From mboxrd@z Thu Jan  1 00:00:00 1970
Return-Path: <cyrus@holtmann.org>
Subject: Re: [RFC/PATCH] sbc: new filtering function for 8 band fixed point
	encoding
From: Jaska Uimonen <jaska.uimonen@nokia.com>
To: Siarhei Siamashka <siarhei.siamashka@nokia.com>
Cc: ext Brad Midgley <bmidgley@gmail.com>,
	linux-bluetooth@vger.kernel.org
In-Reply-To: <200812170037.48141.siarhei.siamashka@nokia.com>
References: <1227879337.20555.12.camel@esdhcp03999.research.nokia.com>
	 <200812151454.19090.siarhei.siamashka@nokia.com>
	 <d89ddf300812150716y7ac88ee5y19baf38a4d91bcfb@mail.gmail.com>
	 <200812170037.48141.siarhei.siamashka@nokia.com>
Content-Type: multipart/mixed; boundary="=-zJzX5vNYHzrcdtEBi6ok"
Date: Wed, 17 Dec 2008 10:16:34 +0200
Message-Id: <1229501794.20555.73.camel@esdhcp03999.research.nokia.com>
Mime-Version: 1.0
Sender: linux-bluetooth-owner@vger.kernel.org
List-ID: <linux-bluetooth.vger.kernel.org>


--=-zJzX5vNYHzrcdtEBi6ok
Content-Type: text/plain
Content-Transfer-Encoding: 7bit

Hello All,

Sorry about the silence, I was away from the office for 
couple of weeks.

Anyway here is the original patch modified to suit the 
bluez coding conventions. There might still be something 
(I'm quite bad with these issues...)

I also added Siarhei's rounding stuff to the filter 
tables. Good point Siarhei!

Concerning Brad's comments I think the calculation 
of tables should now be quite clear. There are 
comments on the tables how to produce them in Octave and 
the filtering function is very basic fixed point Q15 
calculation. 

I agree that including the original float values to the 
code would probably be a good idea.

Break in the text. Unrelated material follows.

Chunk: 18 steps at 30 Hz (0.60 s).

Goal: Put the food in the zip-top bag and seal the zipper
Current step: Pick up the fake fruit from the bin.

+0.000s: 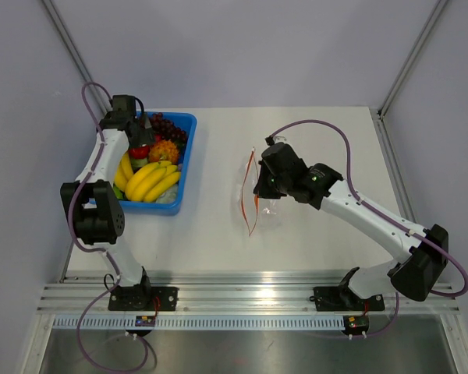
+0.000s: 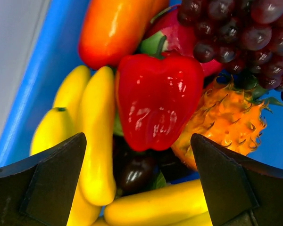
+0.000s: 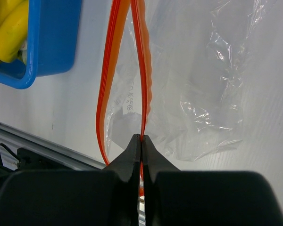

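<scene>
Food (image 1: 150, 178), location?
— All in the blue tray (image 1: 189, 156) at the far left of the worktop (image 1: 218, 241). None is in the zip-top bag (image 3: 203, 84), which lies on the worktop to the tray's right.
— Left jaws?
— Spread wide and holding nothing, poised directly over the red pepper (image 2: 158, 106). Judged to be lining up a pick.
— Right jaws?
— Pinched shut on one lip of the zipper (image 3: 142, 70), drawing it apart from the other lip. Judged purpose: to hold the mouth open toward the tray for loading.
— Progress?
— Early. Nothing bagged, zipper unsealed.
</scene>
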Motion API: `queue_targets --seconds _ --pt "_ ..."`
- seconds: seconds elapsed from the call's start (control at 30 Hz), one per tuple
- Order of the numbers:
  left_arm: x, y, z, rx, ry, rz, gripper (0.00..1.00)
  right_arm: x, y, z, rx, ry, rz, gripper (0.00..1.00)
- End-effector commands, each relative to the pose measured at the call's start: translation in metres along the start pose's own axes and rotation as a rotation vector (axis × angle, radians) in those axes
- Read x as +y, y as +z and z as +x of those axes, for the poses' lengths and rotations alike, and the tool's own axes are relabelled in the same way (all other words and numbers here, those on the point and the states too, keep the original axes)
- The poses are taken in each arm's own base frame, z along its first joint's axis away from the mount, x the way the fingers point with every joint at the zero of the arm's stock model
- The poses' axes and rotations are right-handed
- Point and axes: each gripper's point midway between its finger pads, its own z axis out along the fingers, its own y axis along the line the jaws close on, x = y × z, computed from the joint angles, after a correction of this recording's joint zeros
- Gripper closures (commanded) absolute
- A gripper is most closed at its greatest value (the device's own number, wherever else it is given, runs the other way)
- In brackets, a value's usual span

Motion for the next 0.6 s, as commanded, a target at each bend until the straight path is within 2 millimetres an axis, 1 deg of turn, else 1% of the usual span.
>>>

Then we could just 
use some macro at compile time to modify them to suitable 
Q format and original values would always be there to 
be viewed and compared to.

I would still be careful about the optimization of the 
filtering, so that we don't obfuscate the code too much. 
The filter and cosine table are quite small so we should 
consider how much we save in computation. Anyway if the savings 
are significant let's just add them there.

br,
Jaska Uimonen


On Wed, 2008-12-17 at 00:37 +0200, Siarhei Siamashka wrote:
> On Monday 15 December 2008 17:16:58 ext Brad Midgley wrote:
> > I like your idea of using a macro with the original floating point
> > tables, as long as we know it is done at compile time, not runtime :)
> 
> What about something like this modification to Jaska's patch? It contains
> floating point constants wrapped into a macro.
> 
> This version is using 16-bit multiplications only (additional natural change
> would be just to convert 'sbc_encoder_state->' to int16_t because it does not
> need to be int32_t), which is good for performance for the platforms with fast
> 16-bit integer multiplication. But it is also flexible enough to be changed to
> use 32x32->64 multiplications just by replacing FIXED_A and FIXED_T types
> to int64_t and int32_t respectively (for better precision or experiments with
> conformance testing).
> 
> > > Can anybody try to remember/explain what transformations were applied to
> > > the existing fixed point implementation?
> >
> > it was done by several people and the only record we have is in cvs.
> > (part of it is in the old btsco project's cvs)
> 
> Regarding the code optimizations. Looking at the tables, It can be seen that
> 'cos_table_fixed_8[0+hop]' is always equal to 'cos_table_fixed_8[8+hop]'.
> The same is true for 'cos_table_fixed_8[1+hop]' and 'cos_table_fixed_8[7+hop]'
> So it is possible to join 't1[0] + t1[8]', 't1[1]+ t1[7]' and the other such
> pairs, effectively halving the number of counters. This looks very much like
> the optimization that was applied to the current fixed point code :)
> 
> But now it would be very interesting to see if the conformance tests pass
> rate is better with the new filtering function.
> 
> 
> Best regards,
> Siarhei Siamashka

--=-zJzX5vNYHzrcdtEBi6ok
Content-Disposition: attachment; filename*0=0001-New-function-and-tables-for-8-band-fixed-point-analy.pat; filename*1=ch
Content-Type: application/mbox; name=0001-New-function-and-tables-for-8-band-fixed-point-analy.patch
Content-Transfer-Encoding: 7bit

>>From 057e455739a0011b2b7be9d5e219d809e39604ce Mon Sep 17 00:00:00 2001
From: Jaska Uimonen <jaska.uimonen@nokia.com>
Date: Mon, 15 Dec 2008 11:00:19 +0200
Subject: [PATCH] New function and tables for 8 band fixed point analysis.

---
 sbc/sbc.c        |  106 +++++++++++++++++++++++++++++++++++++++++++++++++++++-
 sbc/sbc_tables.h |   47 ++++++++++++++++++++++++
 2 files changed, 152 insertions(+), 1 deletions(-)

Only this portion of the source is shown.